### WHAT IS REQUIRED
Below are the records; give again exactly the line with "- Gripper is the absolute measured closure", the line with "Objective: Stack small", and each line that lies between them, and nothing besides.

(Stored records)
================================
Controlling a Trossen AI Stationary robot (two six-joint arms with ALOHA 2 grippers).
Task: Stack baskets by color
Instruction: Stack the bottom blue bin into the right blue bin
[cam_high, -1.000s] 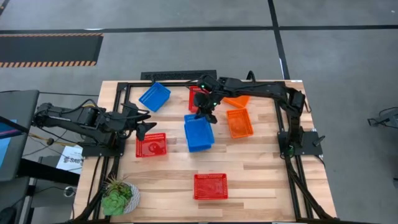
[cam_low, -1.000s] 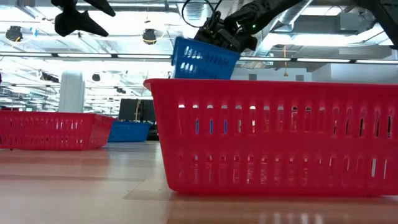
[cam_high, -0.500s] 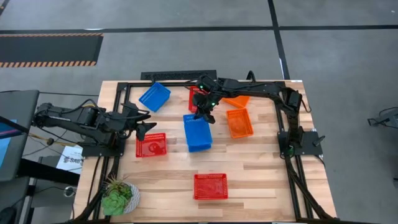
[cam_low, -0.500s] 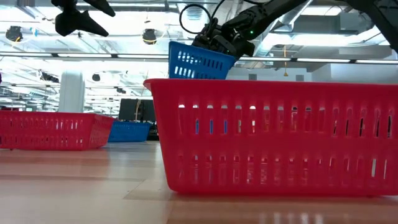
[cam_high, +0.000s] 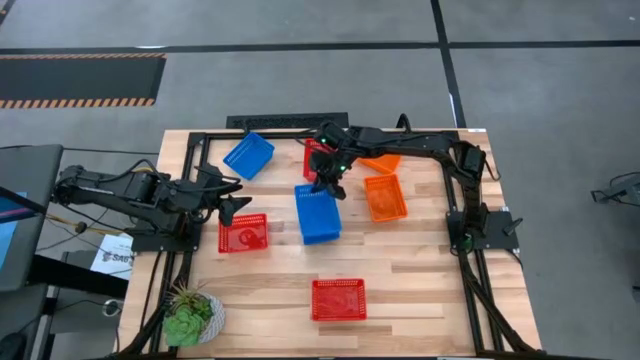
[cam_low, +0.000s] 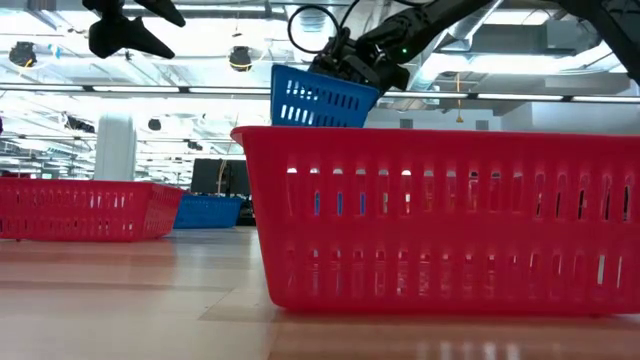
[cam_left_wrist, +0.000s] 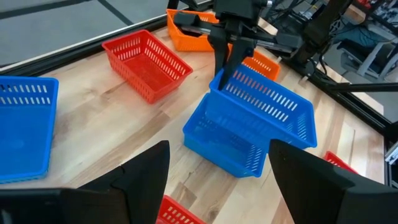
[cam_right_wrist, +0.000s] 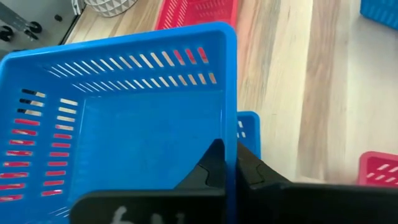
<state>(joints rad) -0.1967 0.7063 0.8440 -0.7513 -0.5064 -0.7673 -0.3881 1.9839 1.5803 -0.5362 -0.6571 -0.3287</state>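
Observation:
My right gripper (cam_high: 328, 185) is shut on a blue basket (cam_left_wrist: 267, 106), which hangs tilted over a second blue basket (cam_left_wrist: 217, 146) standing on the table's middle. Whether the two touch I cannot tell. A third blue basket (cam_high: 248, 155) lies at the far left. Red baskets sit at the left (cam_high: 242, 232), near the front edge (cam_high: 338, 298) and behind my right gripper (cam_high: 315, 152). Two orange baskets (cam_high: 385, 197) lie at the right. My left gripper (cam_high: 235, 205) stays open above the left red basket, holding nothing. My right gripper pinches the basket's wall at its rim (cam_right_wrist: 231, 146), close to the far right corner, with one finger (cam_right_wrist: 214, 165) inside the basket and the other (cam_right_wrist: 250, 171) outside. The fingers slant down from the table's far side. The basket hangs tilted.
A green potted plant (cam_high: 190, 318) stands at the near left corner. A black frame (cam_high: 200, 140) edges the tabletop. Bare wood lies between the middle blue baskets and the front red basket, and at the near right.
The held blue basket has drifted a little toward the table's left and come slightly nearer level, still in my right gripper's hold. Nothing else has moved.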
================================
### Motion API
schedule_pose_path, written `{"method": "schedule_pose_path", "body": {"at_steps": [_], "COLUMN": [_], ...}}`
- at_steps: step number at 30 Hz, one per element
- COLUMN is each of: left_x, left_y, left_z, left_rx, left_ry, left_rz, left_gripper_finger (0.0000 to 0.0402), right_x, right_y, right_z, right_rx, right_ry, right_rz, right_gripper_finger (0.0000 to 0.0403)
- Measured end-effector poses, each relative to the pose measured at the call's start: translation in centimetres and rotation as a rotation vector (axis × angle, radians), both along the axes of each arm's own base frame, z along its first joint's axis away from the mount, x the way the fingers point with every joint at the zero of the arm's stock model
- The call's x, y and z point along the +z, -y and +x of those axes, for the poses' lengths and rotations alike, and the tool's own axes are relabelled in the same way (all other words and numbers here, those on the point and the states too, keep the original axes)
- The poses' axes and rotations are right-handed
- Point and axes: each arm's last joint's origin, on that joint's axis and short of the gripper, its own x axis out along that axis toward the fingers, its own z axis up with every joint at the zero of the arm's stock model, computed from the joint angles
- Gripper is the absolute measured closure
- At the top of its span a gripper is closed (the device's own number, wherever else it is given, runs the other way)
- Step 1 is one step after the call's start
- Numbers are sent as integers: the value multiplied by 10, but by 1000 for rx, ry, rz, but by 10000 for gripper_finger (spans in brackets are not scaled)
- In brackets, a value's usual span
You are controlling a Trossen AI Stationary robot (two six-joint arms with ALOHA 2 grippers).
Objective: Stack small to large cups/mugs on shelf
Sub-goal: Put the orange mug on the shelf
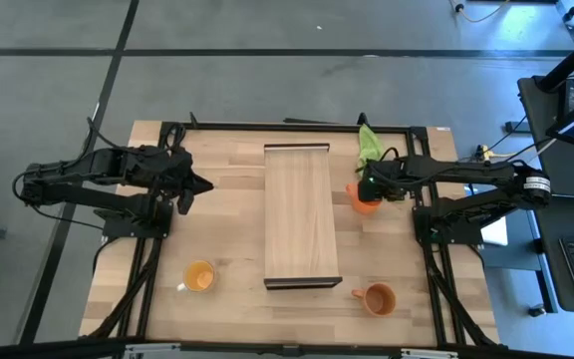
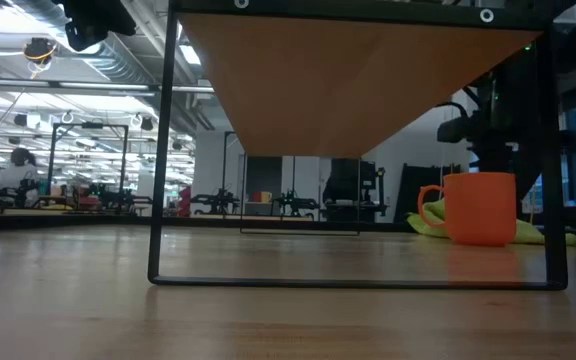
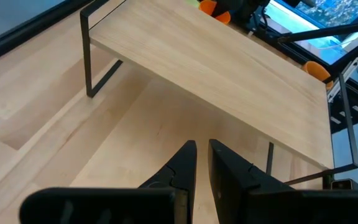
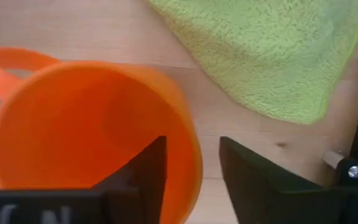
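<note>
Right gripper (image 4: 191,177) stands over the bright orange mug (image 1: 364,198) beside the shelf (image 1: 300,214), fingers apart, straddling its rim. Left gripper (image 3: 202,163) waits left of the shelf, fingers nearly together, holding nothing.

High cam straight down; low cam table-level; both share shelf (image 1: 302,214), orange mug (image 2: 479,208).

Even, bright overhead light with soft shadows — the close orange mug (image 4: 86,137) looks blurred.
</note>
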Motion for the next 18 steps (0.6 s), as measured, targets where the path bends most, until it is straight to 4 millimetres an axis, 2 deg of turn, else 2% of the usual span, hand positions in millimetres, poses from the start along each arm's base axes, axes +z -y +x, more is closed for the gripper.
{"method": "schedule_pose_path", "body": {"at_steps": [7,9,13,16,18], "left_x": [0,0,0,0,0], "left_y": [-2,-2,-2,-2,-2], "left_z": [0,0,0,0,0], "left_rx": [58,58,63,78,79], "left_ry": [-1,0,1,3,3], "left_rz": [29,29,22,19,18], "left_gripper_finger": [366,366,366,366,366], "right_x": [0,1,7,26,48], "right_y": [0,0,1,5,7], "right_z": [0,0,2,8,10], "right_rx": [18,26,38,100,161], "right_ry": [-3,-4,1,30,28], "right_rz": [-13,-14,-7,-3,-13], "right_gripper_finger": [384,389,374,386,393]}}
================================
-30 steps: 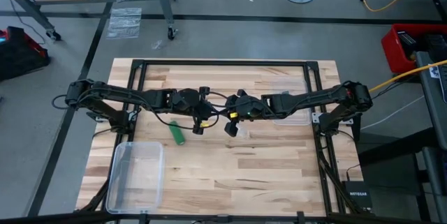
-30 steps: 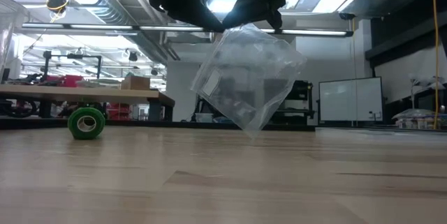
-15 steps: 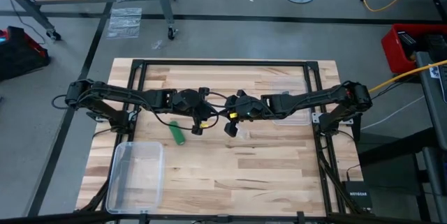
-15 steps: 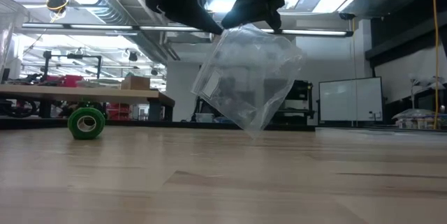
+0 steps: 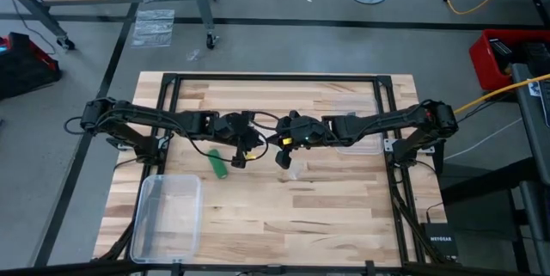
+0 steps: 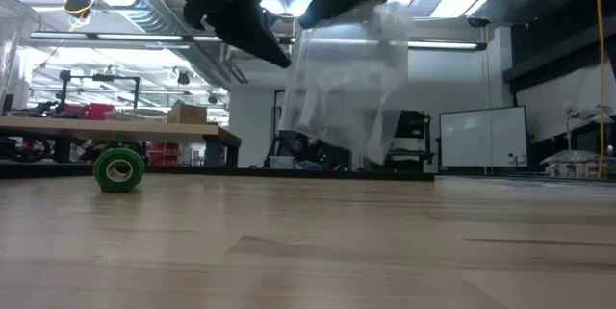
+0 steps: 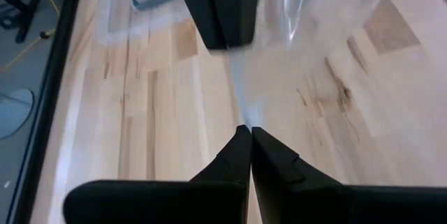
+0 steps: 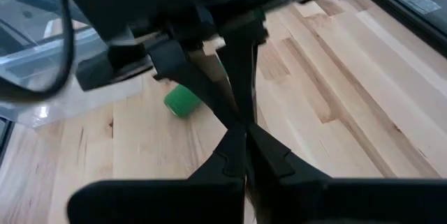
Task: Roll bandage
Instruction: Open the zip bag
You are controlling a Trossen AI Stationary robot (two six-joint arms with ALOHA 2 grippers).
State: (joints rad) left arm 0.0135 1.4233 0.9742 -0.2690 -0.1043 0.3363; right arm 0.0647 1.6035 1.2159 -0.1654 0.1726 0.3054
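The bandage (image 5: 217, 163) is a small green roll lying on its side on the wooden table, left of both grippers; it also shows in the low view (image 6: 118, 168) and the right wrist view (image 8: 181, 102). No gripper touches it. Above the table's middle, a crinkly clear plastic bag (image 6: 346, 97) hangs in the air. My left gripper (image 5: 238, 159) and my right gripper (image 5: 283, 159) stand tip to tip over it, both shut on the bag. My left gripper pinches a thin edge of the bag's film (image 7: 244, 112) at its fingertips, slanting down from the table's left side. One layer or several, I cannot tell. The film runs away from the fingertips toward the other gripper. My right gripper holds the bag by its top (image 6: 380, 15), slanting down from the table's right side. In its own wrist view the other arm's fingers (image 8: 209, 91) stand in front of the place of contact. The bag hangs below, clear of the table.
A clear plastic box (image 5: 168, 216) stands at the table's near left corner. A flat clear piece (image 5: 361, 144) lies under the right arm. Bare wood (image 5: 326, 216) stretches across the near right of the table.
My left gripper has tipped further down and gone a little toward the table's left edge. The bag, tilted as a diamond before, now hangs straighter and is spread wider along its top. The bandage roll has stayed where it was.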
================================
### EXERCISE SOLUTION
- Gripper is the absolute measured closure
- At the top of its span a gripper is closed (the device's own number, wherever else it is given, runs the other way)
- Step 1 is one step after the call's start
- Numbers are sent as integers: the value multiplied by 10, but by 1000 for rx, ry, rz, but by 10000 for gripper_finger (spans in brackets are not scaled)
- In brackets, a value's usual span
You are controlling a Trossen AI Stationary robot (two six-joint arms with ALOHA 2 grippers).
Objective: Stack small to large cups/mugs on shelf

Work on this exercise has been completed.